**ASSIGNED TASK**
Please find all lines in the data that hold the string "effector" and copy them.

**MATERIAL PROVIDED**

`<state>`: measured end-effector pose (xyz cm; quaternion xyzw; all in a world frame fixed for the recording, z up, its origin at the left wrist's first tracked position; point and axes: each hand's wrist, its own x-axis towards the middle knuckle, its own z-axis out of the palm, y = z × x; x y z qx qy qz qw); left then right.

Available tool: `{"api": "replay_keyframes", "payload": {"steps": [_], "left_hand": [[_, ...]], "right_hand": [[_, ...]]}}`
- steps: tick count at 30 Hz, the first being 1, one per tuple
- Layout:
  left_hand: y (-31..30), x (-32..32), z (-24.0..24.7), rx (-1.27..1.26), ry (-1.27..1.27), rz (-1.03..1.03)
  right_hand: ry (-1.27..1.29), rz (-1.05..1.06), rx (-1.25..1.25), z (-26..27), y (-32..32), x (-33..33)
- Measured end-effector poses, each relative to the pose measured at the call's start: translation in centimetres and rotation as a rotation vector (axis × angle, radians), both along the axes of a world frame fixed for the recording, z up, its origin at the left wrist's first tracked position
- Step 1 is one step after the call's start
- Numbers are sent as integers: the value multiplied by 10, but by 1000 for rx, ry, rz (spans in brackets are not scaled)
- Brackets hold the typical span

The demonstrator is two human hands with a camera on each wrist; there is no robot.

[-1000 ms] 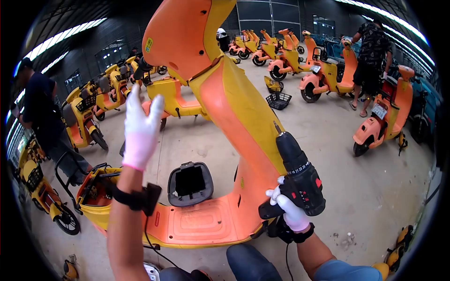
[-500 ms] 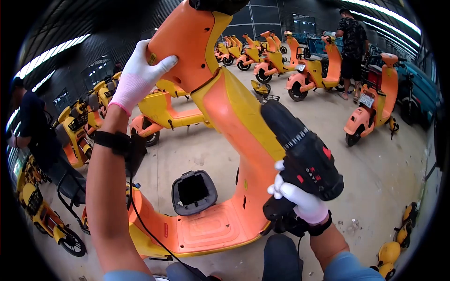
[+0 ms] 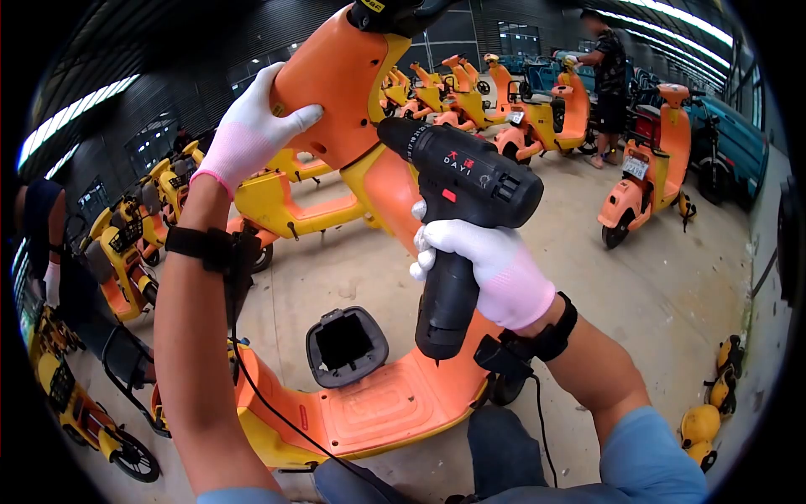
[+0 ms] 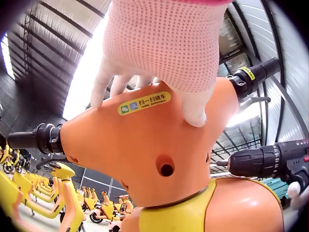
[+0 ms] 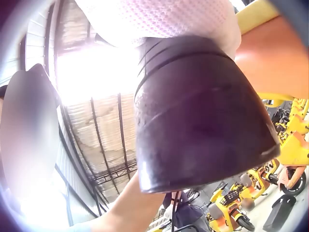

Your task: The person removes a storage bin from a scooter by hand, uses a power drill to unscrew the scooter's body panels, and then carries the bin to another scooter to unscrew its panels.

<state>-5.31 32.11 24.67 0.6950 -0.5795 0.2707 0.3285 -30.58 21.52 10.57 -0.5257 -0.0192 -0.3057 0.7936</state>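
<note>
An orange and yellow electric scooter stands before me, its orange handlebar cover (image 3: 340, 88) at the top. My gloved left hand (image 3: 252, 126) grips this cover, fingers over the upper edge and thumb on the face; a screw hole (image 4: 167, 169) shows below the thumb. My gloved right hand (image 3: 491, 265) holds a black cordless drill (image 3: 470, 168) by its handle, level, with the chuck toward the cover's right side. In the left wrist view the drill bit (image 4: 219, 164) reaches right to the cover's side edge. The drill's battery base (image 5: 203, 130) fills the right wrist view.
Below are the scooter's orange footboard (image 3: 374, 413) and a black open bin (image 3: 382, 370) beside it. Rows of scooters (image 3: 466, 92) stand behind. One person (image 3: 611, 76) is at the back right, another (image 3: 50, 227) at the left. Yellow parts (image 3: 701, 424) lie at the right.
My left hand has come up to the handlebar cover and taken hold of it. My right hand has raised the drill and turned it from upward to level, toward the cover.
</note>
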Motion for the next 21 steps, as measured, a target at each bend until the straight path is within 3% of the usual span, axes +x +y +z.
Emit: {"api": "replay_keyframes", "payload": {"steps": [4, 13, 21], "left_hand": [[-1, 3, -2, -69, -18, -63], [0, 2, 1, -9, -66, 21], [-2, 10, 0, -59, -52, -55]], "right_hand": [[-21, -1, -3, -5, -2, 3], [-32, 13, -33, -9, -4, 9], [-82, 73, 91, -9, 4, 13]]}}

**WRITTEN REPLY**
`<state>`: measured end-effector pose (xyz cm; quaternion xyzw; all in a world frame fixed for the recording, z up, its origin at the left wrist's first tracked position; point and axes: each hand's wrist, its own x-axis towards the middle knuckle, its own z-axis out of the palm, y = z × x; x y z qx qy qz qw); left then right.
- Measured end-effector poses, each relative to the pose measured at the call's start: translation in centimetres and rotation as a rotation vector (axis × angle, radians), both along the axes of a world frame fixed for the recording, z up, its origin at the left wrist's first tracked position

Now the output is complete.